The ROC curves obtained for all the methods are depicted in
Figure 4. In these curves, the closer the curve is to the vertical, the higher the performance. In general, all the ROCs exhibit good results, but the accuracy of SVM is again the best of all the basic methods. As mentioned above, the curves of SVM, kNN and the ensemble classifiers are piecewise linear, since these techniques cannot be adjusted to be more or less restrictive. This fact makes that, even that these methods achieve a good accuracy, the AUC parameter is degenerated since it loses its original meaning of measuring different configurations of the classifier.
Finally,
Table 7 contains the six performance evaluation criteria obtained in the experiments. As can be seen, except for the LDA classifier and the original voting method, all the values were above 96%, indicating high performance in the fruit/background classification in general. The high recall value of LDA is due to the fact that it tends to overclassify in the background class; so this cannot be considered a good result, when considering its low specificity. Since LDA performs a simple linear separation of the samples, its poor results indicate that the samples cannot be classified with a linear decision boundary. This fact seriously affects the results of the voting method with LDA. The two ANN methods also present a certain tendency to overclassify in the background class, which was evident from their low precision. However, the majority voting method without LDA is able to reduce this bias; it achieves high results for recall and precision, which are transformed in an F_measure of 98.95%.
As a concluding remark, it is evident that the ensemble method without LDA is able to improve significantly the accuracy of the constituent methods. It exhibits a better overall accuracy and greatly reduces the over-classification tendency of the ANN methods. The standard deviation of the accuracy also indicates a great consistency in these good results, as previously mentioned. The LDA is the worst of all the methods, and the accuracy obtained was only 96.57%. This fact justifies that LDA should be removed from the ensemble, since it only worsens the final result, producing also a standard deviation nearly ±2.
Another interesting aspect to consider is that the application of the proposed ensemble method without LDA requires the execution of all four classifiers that compose it. It is still unclear whether the computational cost of the ensemble and the majority voting rule is or is not beneficial, taking into account the small increment in the accuracy of only 0.1%. Alternatively, the SVM classifier also achieves good results, with low standard deviation, and is computationally more efficient.
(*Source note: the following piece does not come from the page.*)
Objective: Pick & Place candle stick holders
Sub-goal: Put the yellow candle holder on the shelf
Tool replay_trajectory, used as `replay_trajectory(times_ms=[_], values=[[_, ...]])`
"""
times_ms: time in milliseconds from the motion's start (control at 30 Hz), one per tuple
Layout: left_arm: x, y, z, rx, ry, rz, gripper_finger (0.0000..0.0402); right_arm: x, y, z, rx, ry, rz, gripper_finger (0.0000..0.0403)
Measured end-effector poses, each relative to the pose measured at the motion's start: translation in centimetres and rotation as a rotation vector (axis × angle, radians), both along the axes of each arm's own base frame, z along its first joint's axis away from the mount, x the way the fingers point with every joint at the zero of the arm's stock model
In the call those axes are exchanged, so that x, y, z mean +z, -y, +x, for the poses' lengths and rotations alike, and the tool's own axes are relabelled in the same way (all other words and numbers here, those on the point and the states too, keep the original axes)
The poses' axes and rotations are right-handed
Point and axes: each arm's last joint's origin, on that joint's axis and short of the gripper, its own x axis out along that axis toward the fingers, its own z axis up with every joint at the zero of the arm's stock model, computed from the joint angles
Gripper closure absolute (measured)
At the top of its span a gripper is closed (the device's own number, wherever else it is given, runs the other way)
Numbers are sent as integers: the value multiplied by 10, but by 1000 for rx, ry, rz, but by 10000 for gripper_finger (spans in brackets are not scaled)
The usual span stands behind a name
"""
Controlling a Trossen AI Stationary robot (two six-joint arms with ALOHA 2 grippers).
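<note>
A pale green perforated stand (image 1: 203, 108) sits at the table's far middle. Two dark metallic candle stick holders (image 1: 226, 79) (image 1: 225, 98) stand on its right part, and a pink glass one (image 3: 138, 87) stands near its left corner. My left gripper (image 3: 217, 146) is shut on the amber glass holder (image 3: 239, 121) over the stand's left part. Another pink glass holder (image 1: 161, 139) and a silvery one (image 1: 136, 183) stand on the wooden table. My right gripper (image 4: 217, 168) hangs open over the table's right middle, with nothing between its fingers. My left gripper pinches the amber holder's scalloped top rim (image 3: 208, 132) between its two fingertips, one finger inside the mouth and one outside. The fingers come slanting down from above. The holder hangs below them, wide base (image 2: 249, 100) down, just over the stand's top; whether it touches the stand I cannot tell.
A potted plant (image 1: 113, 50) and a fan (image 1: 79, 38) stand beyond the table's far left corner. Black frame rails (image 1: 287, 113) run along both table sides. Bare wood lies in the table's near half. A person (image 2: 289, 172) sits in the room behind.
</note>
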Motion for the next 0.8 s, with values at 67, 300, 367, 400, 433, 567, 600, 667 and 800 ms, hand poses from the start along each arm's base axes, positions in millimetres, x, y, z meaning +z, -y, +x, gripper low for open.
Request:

This is another advantage with respect to the kNN, which requires storing and processing all the training samples in the classification, while the SVM only stores the selected support vectors. In any case, the bottleneck of the process is most probably the color space conversion; since all the methods rely on L*a*b*, the application of the ensemble method could be justified. More experiments concerning the computational efficiency, which are outside the scope of this paper, would be needed.